● **Directions for this task**
Below are the records; copy each line in which "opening" occurs.
• • • • • • •
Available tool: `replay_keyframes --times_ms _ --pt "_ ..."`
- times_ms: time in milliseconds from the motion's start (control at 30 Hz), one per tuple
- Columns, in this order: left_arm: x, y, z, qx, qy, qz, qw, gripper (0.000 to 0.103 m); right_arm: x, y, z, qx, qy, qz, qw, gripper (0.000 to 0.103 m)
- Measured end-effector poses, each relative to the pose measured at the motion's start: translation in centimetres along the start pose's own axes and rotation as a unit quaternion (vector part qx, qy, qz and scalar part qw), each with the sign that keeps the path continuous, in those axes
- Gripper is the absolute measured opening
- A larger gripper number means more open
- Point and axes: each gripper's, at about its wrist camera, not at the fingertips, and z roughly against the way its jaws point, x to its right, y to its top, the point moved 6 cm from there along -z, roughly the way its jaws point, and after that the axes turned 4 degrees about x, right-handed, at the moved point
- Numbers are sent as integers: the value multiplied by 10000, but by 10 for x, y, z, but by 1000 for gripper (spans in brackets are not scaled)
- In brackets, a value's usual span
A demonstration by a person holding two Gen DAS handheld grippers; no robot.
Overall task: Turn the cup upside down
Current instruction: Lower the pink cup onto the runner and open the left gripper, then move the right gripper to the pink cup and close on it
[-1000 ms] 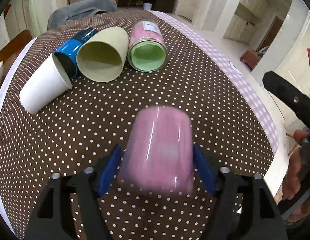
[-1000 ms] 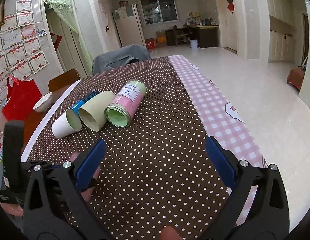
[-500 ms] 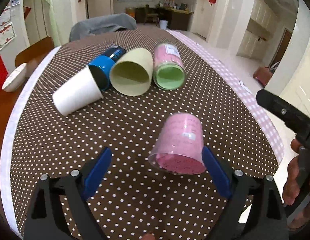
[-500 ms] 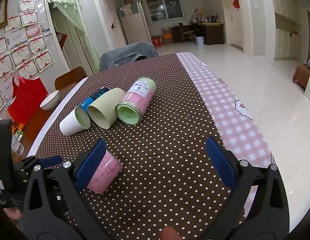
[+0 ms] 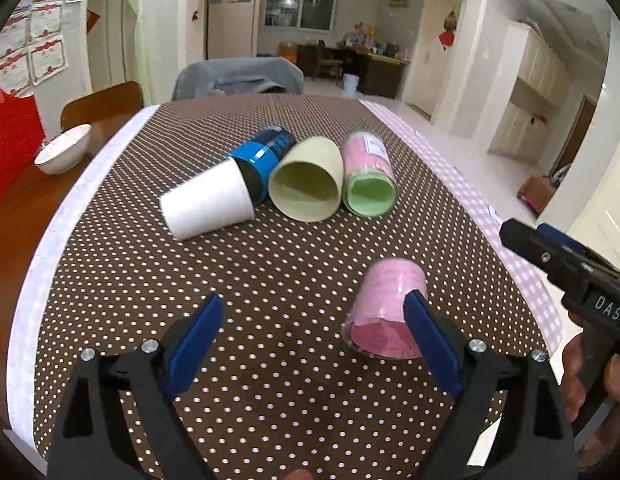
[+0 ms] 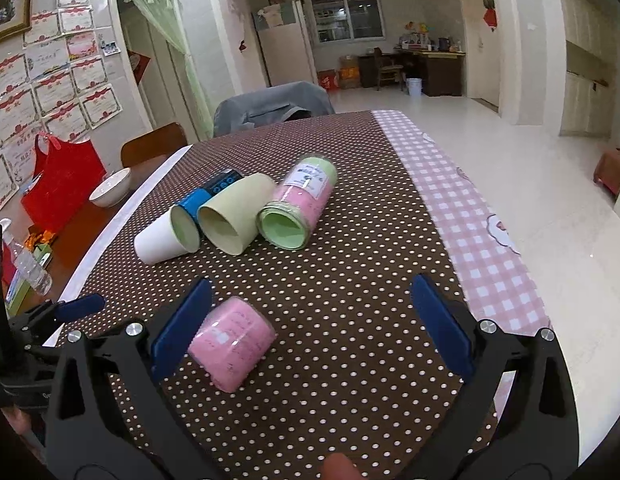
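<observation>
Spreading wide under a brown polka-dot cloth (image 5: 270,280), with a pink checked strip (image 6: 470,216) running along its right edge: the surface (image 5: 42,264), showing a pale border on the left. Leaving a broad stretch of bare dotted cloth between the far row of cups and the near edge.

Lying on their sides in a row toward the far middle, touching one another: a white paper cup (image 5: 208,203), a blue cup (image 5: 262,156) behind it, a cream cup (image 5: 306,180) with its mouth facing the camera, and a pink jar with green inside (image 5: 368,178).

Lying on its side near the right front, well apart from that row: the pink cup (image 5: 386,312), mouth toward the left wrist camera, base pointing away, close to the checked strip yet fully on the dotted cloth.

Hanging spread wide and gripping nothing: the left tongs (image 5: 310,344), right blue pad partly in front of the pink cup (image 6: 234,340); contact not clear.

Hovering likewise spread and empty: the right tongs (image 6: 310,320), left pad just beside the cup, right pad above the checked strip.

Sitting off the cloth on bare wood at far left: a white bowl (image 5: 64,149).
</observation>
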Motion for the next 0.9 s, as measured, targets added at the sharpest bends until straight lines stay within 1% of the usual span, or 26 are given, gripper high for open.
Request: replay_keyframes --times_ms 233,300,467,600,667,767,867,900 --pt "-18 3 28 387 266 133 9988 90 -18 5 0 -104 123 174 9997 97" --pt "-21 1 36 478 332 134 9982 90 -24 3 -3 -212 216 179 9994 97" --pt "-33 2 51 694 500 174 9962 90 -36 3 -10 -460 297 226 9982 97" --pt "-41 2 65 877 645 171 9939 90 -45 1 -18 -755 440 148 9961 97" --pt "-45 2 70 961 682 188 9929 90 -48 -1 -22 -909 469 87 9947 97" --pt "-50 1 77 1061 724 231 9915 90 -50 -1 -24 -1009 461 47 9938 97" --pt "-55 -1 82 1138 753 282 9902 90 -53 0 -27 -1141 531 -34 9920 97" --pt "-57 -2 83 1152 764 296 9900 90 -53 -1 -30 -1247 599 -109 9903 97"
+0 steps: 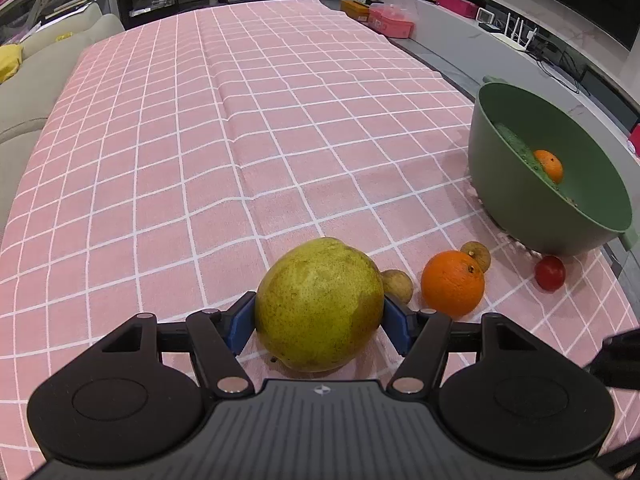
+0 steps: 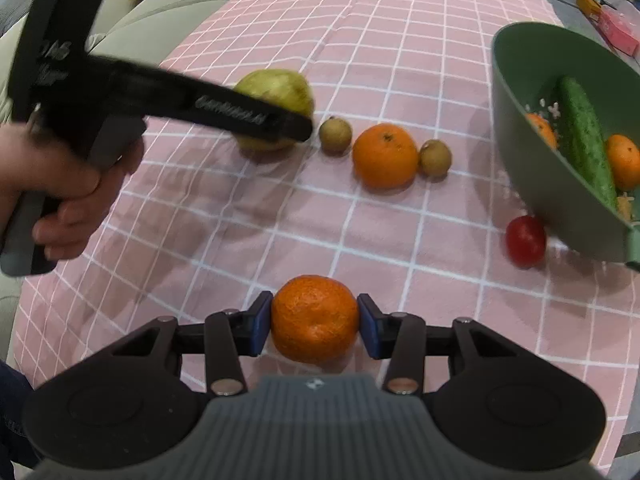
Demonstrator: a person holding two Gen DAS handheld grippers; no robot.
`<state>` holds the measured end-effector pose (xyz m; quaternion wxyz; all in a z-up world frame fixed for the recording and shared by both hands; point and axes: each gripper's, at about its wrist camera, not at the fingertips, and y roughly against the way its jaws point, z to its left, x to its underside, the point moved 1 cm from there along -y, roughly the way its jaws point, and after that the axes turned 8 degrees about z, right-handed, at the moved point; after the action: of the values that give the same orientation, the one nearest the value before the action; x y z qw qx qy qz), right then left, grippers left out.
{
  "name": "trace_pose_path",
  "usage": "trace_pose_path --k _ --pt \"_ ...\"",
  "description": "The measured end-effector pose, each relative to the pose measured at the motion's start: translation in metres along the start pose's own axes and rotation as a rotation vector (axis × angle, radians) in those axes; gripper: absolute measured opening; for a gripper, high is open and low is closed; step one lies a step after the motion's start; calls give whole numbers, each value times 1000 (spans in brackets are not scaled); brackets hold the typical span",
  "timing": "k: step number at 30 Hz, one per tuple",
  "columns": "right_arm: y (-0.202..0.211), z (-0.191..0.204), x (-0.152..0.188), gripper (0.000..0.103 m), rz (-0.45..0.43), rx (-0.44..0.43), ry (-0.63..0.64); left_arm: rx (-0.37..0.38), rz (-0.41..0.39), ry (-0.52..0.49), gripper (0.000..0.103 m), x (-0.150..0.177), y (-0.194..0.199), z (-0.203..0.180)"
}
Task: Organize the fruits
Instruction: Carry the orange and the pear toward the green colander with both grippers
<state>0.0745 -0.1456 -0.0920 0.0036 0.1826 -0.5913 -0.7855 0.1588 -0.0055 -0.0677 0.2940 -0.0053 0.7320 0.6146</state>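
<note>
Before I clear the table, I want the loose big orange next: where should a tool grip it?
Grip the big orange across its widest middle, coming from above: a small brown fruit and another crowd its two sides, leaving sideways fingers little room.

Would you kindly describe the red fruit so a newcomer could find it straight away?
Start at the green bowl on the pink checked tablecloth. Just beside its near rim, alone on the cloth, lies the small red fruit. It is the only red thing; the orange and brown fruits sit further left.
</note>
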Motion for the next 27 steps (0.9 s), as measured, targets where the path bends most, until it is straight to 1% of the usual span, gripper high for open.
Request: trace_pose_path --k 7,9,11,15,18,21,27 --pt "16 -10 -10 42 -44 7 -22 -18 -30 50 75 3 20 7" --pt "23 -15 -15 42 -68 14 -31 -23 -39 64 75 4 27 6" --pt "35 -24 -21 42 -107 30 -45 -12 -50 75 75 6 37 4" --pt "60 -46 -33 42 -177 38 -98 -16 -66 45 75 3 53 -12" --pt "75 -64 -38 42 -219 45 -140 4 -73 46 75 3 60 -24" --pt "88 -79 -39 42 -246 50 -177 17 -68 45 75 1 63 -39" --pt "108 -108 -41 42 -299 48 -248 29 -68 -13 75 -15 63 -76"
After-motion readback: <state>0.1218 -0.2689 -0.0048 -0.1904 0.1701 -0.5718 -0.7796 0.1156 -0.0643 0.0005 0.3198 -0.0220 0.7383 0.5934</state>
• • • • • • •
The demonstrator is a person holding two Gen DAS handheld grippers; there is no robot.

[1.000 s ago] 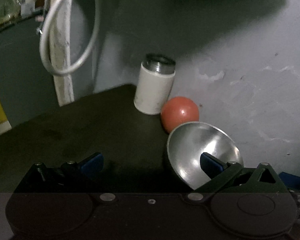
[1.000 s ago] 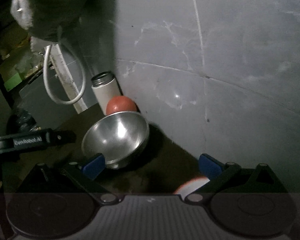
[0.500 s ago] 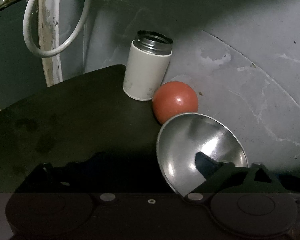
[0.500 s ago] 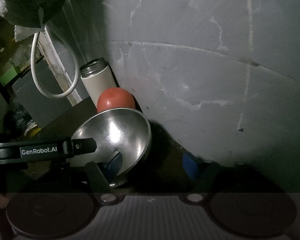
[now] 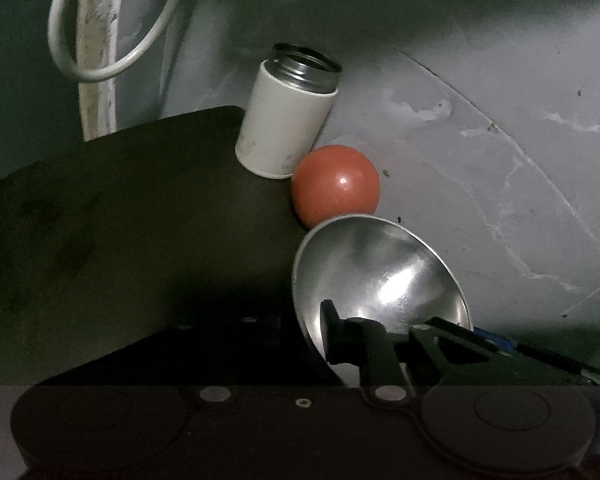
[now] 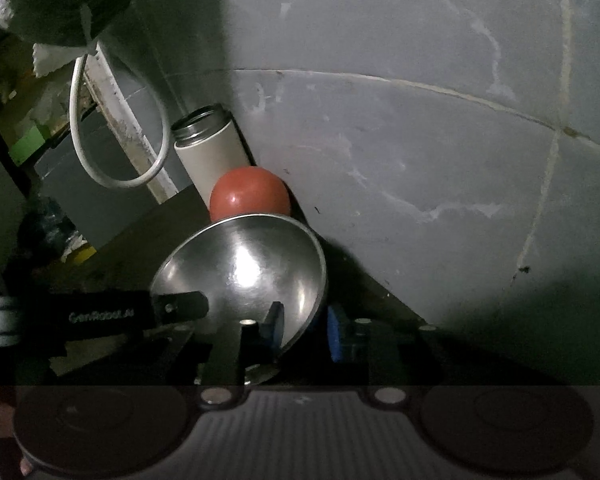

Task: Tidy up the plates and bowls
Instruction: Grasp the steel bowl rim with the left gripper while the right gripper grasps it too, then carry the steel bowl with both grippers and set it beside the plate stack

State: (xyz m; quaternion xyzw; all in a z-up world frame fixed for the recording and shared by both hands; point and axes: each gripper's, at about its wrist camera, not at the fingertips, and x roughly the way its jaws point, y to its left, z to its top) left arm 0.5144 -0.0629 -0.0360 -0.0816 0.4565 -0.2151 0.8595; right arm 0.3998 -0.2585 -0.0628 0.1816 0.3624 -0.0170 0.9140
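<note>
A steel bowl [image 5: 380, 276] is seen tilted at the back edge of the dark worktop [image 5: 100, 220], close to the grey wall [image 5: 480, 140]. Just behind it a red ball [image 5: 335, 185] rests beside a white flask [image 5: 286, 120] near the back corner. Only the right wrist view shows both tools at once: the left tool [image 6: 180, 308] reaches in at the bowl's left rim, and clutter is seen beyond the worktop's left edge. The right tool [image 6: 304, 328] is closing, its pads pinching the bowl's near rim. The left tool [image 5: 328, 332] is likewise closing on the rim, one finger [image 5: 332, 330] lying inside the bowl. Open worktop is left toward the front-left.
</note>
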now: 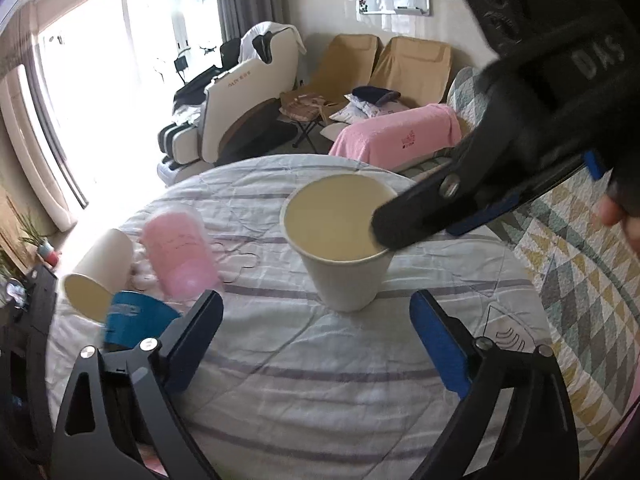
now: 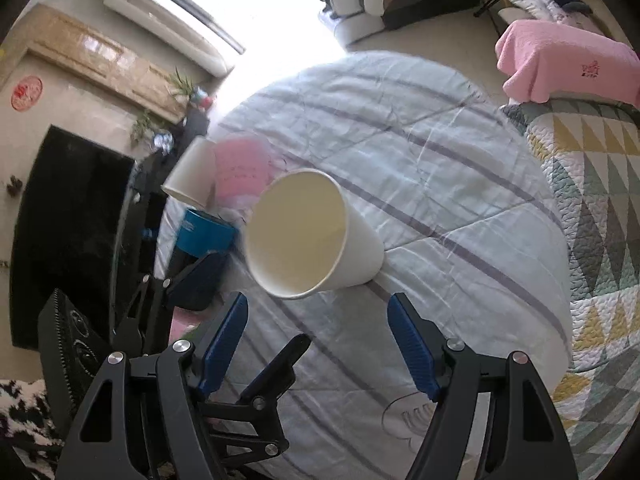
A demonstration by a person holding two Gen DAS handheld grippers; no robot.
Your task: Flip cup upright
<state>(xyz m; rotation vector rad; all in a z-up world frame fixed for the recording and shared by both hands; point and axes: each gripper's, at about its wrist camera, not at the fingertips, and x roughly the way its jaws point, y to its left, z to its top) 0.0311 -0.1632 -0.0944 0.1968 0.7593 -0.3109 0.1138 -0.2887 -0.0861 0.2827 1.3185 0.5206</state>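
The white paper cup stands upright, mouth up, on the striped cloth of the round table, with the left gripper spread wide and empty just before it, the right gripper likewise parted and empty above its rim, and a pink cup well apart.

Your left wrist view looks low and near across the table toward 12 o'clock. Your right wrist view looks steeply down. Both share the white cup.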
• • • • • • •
● **Answer box**
- Gripper is the absolute measured opening
  "description": "The measured end-effector pose, each relative to the pose measured at the motion's start: translation in metres along the start pose's own axes and rotation as a rotation vector (axis × angle, radians) in those axes; gripper: absolute measured opening; for a gripper, high is open and low is closed; step one lies a step after the motion's start; calls give whole numbers, each value times 1000 (spans in brackets are not scaled); brackets hold the typical span",

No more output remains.